# Task statement
For the data below, give again exactly the lines from the one containing "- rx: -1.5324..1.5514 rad" through the one containing "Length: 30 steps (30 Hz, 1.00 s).", both ends included, and no others.

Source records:
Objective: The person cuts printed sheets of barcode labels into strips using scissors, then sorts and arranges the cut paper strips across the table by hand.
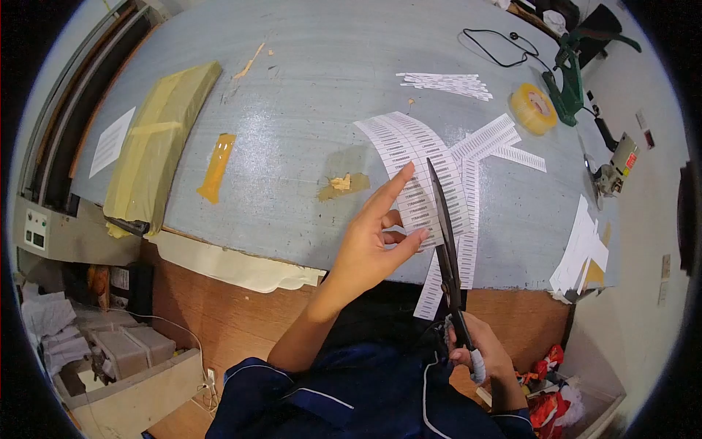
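Observation:
My left hand (pixel 373 238) grips a curved sheet of printed labels (pixel 398 139) near its lower left edge, the index finger stretched along it and the thumb at its bottom. In my right hand (pixel 488 351) is a pair of long dark scissors (pixel 450 271) with whitish wrapping on the handles. The blades point away from me and lie along the right part of the sheet, looking nearly closed. Cut printed strips (pixel 470 260) lie under and beside the sheet, one (pixel 428 289) reaching past the table's near edge.
Behind lies a pile of thin strips (pixel 446 84). A tape roll (pixel 533 108), a green tape dispenser (pixel 564 80) and white papers (pixel 578 252) are on the right of the table (pixel 292 95). A yellow-wrapped package (pixel 162 146) and brown tape (pixel 217 168) are to the left.

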Motion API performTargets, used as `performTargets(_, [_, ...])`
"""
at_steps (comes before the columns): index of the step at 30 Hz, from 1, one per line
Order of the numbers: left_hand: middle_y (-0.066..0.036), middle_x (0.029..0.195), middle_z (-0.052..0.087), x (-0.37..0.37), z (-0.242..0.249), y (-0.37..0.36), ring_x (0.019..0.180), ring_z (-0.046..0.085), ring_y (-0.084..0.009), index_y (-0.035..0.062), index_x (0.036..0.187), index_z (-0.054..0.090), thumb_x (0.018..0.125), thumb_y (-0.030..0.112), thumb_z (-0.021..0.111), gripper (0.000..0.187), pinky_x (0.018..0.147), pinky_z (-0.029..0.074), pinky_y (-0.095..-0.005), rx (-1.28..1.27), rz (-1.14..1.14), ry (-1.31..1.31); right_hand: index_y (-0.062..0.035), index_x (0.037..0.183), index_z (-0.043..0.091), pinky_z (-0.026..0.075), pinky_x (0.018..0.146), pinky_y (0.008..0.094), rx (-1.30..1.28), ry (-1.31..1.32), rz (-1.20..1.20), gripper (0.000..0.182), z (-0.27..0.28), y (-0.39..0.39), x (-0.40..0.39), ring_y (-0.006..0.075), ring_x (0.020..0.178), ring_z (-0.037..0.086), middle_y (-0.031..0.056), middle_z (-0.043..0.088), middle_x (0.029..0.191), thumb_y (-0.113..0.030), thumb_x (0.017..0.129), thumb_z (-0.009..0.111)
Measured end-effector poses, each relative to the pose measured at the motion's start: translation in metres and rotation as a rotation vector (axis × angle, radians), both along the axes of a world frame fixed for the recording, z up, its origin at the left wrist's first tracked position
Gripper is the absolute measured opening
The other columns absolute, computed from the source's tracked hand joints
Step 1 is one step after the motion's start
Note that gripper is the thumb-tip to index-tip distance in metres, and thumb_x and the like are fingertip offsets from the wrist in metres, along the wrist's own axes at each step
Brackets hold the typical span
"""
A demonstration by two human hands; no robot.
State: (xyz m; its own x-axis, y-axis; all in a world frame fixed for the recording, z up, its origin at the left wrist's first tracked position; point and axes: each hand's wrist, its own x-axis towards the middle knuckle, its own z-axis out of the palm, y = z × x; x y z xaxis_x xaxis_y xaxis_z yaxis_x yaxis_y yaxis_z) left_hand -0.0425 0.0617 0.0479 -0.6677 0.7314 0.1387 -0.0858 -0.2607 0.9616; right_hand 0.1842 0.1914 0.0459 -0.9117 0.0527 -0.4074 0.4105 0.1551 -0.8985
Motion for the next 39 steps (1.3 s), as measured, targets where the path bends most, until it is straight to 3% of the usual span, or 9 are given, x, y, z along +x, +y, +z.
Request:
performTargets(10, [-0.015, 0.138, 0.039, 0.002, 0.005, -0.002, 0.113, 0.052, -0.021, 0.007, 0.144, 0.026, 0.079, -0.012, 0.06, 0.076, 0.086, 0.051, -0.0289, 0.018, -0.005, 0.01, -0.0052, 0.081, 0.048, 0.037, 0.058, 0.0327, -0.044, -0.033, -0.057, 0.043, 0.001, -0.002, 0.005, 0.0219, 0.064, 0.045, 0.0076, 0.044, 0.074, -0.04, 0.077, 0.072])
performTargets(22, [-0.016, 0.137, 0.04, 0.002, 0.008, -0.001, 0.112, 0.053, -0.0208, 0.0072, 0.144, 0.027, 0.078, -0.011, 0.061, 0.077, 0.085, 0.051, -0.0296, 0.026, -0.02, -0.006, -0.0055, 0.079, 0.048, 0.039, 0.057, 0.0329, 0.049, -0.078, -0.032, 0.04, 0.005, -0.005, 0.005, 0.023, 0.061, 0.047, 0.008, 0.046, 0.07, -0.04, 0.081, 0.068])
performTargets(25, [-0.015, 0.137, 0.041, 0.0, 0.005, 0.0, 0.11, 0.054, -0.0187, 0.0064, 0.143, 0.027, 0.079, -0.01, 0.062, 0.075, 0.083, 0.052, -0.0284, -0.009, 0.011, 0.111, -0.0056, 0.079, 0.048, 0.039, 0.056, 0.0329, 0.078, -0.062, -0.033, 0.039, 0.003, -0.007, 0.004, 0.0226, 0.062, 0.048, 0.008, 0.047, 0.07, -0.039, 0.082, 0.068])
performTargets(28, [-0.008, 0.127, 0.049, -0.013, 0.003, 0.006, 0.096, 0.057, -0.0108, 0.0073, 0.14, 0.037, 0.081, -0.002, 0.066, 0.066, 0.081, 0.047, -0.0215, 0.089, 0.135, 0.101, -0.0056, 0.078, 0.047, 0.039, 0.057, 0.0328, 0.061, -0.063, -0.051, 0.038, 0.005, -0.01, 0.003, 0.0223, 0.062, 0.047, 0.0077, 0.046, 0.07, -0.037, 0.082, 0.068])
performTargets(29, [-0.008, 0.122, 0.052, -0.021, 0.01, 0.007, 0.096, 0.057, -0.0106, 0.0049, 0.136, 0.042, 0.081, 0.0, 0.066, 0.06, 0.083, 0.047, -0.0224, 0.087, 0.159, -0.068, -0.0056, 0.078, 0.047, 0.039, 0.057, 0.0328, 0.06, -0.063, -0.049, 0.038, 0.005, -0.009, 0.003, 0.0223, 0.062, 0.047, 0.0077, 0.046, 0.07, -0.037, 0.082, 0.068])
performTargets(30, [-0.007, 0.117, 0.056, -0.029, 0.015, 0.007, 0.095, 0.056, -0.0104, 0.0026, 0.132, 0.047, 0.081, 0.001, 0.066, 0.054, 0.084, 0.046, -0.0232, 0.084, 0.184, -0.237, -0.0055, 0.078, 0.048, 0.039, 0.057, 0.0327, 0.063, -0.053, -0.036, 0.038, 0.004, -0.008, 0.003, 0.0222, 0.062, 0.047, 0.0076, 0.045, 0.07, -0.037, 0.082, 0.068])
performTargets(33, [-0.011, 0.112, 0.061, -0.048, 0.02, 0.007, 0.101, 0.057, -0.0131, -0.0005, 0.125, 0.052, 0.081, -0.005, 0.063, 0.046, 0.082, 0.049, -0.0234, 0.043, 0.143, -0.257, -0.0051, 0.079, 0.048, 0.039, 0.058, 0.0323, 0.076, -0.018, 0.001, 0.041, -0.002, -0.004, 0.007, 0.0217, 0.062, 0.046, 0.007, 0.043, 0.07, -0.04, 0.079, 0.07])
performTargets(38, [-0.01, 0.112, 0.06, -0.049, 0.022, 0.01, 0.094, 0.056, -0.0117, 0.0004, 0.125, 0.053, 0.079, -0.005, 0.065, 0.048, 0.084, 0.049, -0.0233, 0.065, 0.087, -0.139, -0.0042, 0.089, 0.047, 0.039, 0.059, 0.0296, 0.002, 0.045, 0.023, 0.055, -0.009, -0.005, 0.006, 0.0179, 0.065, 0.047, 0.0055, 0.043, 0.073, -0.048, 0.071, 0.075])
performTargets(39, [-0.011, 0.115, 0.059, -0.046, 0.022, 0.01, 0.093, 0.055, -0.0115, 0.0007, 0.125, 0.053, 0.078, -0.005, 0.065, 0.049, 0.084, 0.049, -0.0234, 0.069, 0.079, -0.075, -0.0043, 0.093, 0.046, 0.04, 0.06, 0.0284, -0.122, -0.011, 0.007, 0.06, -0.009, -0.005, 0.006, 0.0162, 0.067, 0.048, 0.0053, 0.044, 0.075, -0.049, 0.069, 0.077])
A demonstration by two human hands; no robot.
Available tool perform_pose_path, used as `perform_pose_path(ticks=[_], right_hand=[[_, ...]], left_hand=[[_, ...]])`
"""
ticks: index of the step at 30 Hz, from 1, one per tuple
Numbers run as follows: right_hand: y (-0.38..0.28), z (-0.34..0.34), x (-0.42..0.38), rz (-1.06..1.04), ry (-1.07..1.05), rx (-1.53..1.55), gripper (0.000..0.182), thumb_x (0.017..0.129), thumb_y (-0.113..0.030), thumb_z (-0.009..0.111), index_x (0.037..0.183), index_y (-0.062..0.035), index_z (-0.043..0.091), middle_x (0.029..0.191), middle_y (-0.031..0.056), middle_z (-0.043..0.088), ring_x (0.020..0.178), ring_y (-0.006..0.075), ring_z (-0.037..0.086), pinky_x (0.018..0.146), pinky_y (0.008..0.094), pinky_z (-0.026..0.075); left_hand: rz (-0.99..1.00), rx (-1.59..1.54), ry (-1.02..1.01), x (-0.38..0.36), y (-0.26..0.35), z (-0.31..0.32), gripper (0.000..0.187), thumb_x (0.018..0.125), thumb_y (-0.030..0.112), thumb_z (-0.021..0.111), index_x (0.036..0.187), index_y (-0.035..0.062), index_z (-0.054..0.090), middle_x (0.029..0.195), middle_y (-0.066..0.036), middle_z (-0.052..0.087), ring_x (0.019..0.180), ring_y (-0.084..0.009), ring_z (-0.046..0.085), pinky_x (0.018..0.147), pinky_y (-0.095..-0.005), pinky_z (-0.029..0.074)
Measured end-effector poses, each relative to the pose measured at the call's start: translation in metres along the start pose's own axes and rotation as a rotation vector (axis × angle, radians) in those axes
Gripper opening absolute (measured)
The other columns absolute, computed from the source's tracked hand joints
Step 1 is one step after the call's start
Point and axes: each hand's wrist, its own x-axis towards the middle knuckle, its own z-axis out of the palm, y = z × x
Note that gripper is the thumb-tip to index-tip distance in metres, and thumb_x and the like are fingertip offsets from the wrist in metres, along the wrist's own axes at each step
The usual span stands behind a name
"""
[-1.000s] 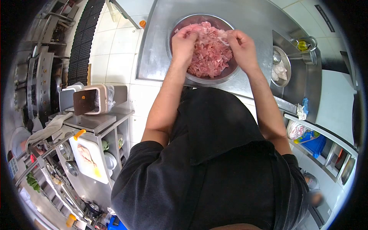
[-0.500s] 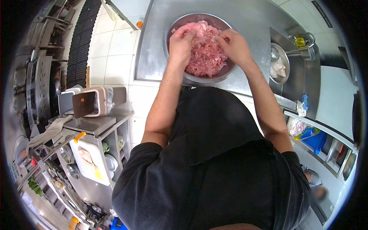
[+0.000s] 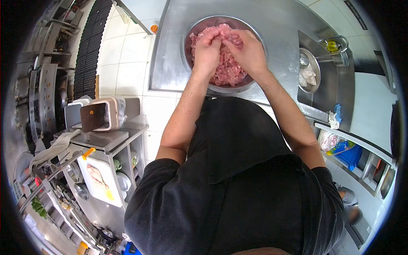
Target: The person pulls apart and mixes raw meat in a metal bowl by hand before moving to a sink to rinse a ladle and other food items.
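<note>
A wide steel bowl [image 3: 231,89] stands on the metal counter, heaped with pieces of pale pink raw meat [image 3: 228,71]. Both of my hands are inside it, over the far half of the heap. My left hand [image 3: 207,54] has its fingers curled around some of the meat, thumb pointing inward. Close beside it, my right hand [image 3: 250,53] is bent over the same part, fingers closed on meat. The two thumbs nearly meet at the middle. The fingertips are partly hidden among the pieces.
Right of the counter [image 3: 282,55] is a sink [image 3: 307,98] holding a smaller bowl [image 3: 318,83] with pale pieces and a ladle. At left stand a steel cart with plastic bins [image 3: 112,112] and a white cutting board [image 3: 102,182]. Another person [image 3: 349,197] is partly visible at lower right.
My hands have come closer together over the meat, the right one moving left and the left one slightly right. The meat under them has shifted; the bowl has stayed in place.
</note>
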Motion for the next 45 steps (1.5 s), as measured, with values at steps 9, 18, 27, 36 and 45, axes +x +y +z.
perform_pose_path(ticks=[9, 18, 27, 36, 45], right_hand=[[0.012, 0.004, 0.0, 0.142, -0.014, 0.291, 0.036, 0.095, -0.028, 0.076, 0.118, -0.0012, 0.072, 0.114, 0.0157, 0.074, 0.101, 0.0247, 0.073, 0.087, 0.0353, 0.058], [0.027, -0.008, 0.007, 0.34, -0.086, 0.472, 0.036, 0.101, -0.03, 0.068, 0.118, 0.0009, 0.073, 0.101, 0.0112, 0.078, 0.094, 0.0165, 0.072, 0.086, 0.0308, 0.055], [0.019, -0.015, 0.007, 0.289, -0.163, 0.477, 0.032, 0.104, -0.024, 0.066, 0.123, 0.0004, 0.07, 0.11, 0.0066, 0.075, 0.1, 0.0124, 0.068, 0.088, 0.0284, 0.054], [0.025, -0.012, 0.006, 0.183, -0.216, 0.427, 0.031, 0.099, -0.016, 0.073, 0.125, 0.0003, 0.067, 0.112, 0.0072, 0.075, 0.1, 0.0119, 0.07, 0.091, 0.0277, 0.056], [0.028, -0.007, 0.01, 0.172, -0.145, 0.319, 0.033, 0.099, -0.028, 0.073, 0.116, -0.0008, 0.071, 0.104, 0.0114, 0.077, 0.093, 0.018, 0.074, 0.085, 0.0324, 0.058]], left_hand=[[0.058, 0.072, -0.009, -0.003, 0.006, 0.003, 0.023, 0.101, 0.0, 0.064, 0.123, -0.0023, 0.07, 0.128, -0.01, 0.071, 0.117, -0.0171, 0.067, 0.102, -0.0292, 0.054], [0.181, 0.205, -0.138, -0.009, 0.01, 0.012, 0.033, 0.095, -0.008, 0.066, 0.127, -0.0007, 0.065, 0.136, -0.013, 0.066, 0.126, -0.0225, 0.065, 0.107, -0.0347, 0.055], [0.251, 0.372, -0.099, -0.004, 0.0, 0.009, 0.04, 0.093, -0.01, 0.063, 0.132, -0.0013, 0.061, 0.14, -0.012, 0.065, 0.126, -0.0222, 0.065, 0.109, -0.0348, 0.055], [0.163, 0.359, -0.087, -0.006, 0.013, 0.008, 0.032, 0.097, -0.006, 0.057, 0.126, -0.0005, 0.069, 0.129, -0.01, 0.073, 0.123, -0.0169, 0.066, 0.104, -0.0291, 0.052], [0.18, 0.419, -0.108, -0.002, 0.011, 0.005, 0.031, 0.096, -0.004, 0.061, 0.126, 0.0007, 0.071, 0.132, -0.01, 0.071, 0.123, -0.0184, 0.066, 0.107, -0.0302, 0.052]])
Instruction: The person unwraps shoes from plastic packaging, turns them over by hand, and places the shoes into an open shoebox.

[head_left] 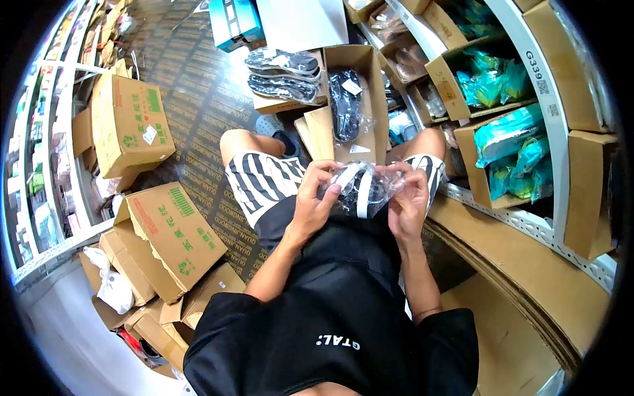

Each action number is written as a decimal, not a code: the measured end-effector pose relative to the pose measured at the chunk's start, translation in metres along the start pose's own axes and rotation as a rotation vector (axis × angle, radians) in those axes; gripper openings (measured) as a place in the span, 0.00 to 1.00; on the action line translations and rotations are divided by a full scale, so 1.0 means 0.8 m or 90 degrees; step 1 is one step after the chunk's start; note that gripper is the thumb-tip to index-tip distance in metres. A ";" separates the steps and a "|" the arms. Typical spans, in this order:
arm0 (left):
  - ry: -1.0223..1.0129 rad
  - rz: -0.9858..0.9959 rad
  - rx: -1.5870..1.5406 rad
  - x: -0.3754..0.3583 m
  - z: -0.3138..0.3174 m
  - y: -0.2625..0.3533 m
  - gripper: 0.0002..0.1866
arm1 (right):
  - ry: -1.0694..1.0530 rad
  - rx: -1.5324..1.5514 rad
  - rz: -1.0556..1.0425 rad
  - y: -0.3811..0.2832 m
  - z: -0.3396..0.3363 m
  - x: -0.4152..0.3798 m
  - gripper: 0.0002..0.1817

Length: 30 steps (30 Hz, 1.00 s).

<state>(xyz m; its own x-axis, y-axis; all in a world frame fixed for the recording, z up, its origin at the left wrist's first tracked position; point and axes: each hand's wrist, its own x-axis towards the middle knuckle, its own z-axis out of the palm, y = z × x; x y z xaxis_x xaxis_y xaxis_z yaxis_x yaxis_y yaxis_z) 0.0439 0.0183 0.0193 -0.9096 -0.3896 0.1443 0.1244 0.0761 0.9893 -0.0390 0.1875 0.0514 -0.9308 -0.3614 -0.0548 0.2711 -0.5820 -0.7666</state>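
A crinkled clear plastic bag (380,191) is held above my lap, between both hands. White bands and dark parts show through it, like strapped footwear, but the shiny film hides the exact shape. My left hand (317,198) pinches the bag's left side, thumb on top. On the right side, my right hand (408,201) has its fingers closed on the film. Just beyond them stands an open cardboard box (374,99) with black, plastic-wrapped footwear (345,105) inside. A stack of similar wrapped dark pairs (282,74) lies left of that box.
On the right, a white metal shelf (558,125) holds open boxes with teal bags (495,79). Several brown cartons (175,231) crowd the floor to my left, beside another shelf (46,261). A blue box (234,23) lies at the far end.
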 end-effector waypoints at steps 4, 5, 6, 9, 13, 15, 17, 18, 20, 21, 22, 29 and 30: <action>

# Result for this task
  - rx: -1.5324..1.5514 rad
  - rz: -1.0556..1.0425 rad
  - y: -0.3811..0.2832 m
  - z: -0.3396..0.3363 m
  - x: -0.4152..0.3798 m
  - gripper: 0.0002..0.1817

Length: 30 steps (30 Hz, 1.00 s).

There's no more to this exercise.